2012 — New Mexico Finance Authority; LIHTC Design Competition Winner



SIZE: 71700 sf

LOCATION: Las Cruces, New Mexico

STATUS: In Progress


The project site is in northeast Las Cruces, on the margins of the existing built environment but within a PUD development named Metro Verde that is slated for development over the coming years. The proposed project anticipates primarily serving a demographic of single parent households with children. The unit mix is divided between two and three bedroom units. It is expected that as many as one hundred to one hundred fifty children of differing ages may live on the site.


Due to the current lack of an urban context the design of the project draws upon the natural forms and systems of the surroundings. Throughout the desert southwest narrow canyons channel water through the landscape and support vibrant and verdant landscape at their floor.

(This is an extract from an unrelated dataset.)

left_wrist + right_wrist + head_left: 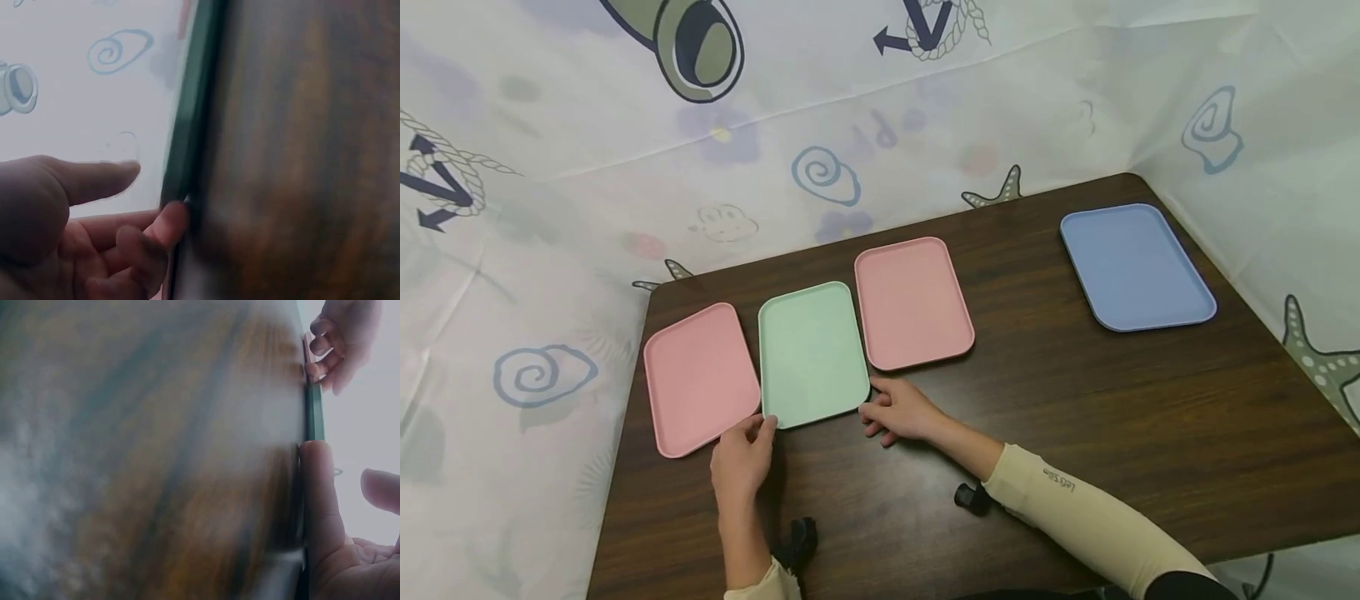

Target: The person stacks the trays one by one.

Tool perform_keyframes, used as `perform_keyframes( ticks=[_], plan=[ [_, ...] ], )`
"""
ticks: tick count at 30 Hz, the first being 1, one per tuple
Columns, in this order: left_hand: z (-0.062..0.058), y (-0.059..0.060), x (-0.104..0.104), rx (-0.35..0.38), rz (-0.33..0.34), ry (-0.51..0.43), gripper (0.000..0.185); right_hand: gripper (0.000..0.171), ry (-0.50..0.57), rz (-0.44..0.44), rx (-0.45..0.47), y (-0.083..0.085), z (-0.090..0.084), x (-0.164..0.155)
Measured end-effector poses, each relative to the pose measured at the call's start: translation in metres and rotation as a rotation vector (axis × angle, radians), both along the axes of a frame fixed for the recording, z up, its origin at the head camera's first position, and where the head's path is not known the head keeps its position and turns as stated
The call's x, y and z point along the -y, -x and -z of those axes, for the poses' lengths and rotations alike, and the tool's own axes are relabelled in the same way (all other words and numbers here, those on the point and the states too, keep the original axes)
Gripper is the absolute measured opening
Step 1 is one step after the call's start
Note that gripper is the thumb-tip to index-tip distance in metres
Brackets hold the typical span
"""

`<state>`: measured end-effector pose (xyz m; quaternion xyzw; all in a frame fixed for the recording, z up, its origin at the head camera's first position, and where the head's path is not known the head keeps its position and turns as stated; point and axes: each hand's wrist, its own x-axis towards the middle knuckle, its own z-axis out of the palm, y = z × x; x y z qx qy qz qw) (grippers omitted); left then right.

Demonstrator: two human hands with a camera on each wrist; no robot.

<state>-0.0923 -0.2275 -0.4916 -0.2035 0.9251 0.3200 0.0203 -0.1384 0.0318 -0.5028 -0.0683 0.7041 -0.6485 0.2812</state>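
right hand (901, 411), nearest the lens on its sleeved forearm, rests on the table (1075, 433) with fingertips against the near right corner of the green tray (812, 354). the right wrist view shows one finger (319, 500) laid straight along the tray edge, the thumb apart from it; fingers relaxed, not pinching. left hand (743, 460) meets the near left corner of the same tray; its fingertip (172, 222) touches the rim in the left wrist view, thumb extended and clear of the tray, other fingers loosely curled on nothing.

green tray lies flat, directly ahead of both hands and between them. judgement: the tray is being squared or slid; even pressure from both corners would keep it from skewing into its neighbours.

left pink tray (700, 379) sits just beyond the left hand, edge almost touching the green tray. right pink tray (913, 302) sits ahead of the right hand, close beside. blue tray (1135, 267) lies well apart, far right of the right hand.
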Motion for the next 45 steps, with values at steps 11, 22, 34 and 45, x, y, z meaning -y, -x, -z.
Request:
perform_keyframes(
  ticks=[11, 22, 34, 45],
  plan=[
    [-0.001, -0.005, 0.005, -0.007, -0.063, -0.171, 0.037, 0.052, -0.041, 0.016, -0.035, -0.004, -0.005, -0.004],
    [-0.004, -0.009, 0.015, -0.078, -0.116, -0.66, 0.036, 0.039, -0.024, 0.062, -0.043, -0.008, -0.014, 0.001],
    [-0.01, -0.023, 0.018, -0.055, -0.007, -0.732, 0.039, 0.042, 0.017, 0.079, -0.029, -0.007, -0.013, -0.001],
    [-0.027, -0.035, 0.0, -0.164, 0.023, -0.733, 0.038, 0.037, -0.006, 0.078, -0.056, -0.015, -0.024, -0.018]
  ],
)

In the proposed project building masses are arranged to form a tight, deep “canyon” that cuts and bends through the site. The arroyo at the floor is slightly excavated and sculpted to both gather and channel sheet flow storm drainage and to detain developed flows. The water detained in this area supports the extensive planting and reduces the need for irrigation. This organic, natural area is the heart of the community providing a large nature-based playground for children.


Buildings on the site are organized around courtyards. Each cluster of four buildings surrounds a tall, narrow outdoor “room.” Each courtyard is unique, from its size, shape and orientation, to the palette of plants in its gardens. These urban spaces are in sharp contrast to the loose, fractured organization of the canyon and the unbounded open space of the desert surrounding the site. This contrast between urban and natural allows for a rich set of experiences when moving through the site.


Building architecture is place sensitive. South facing elevations are protected by a horizontal sunshade that allows ample daylight for passive heating during winter months but completely shades window openings between April and August. East and west walls use rain screen technology as a radiant barrier to minimize heat gain from intense morning and afternoon sun.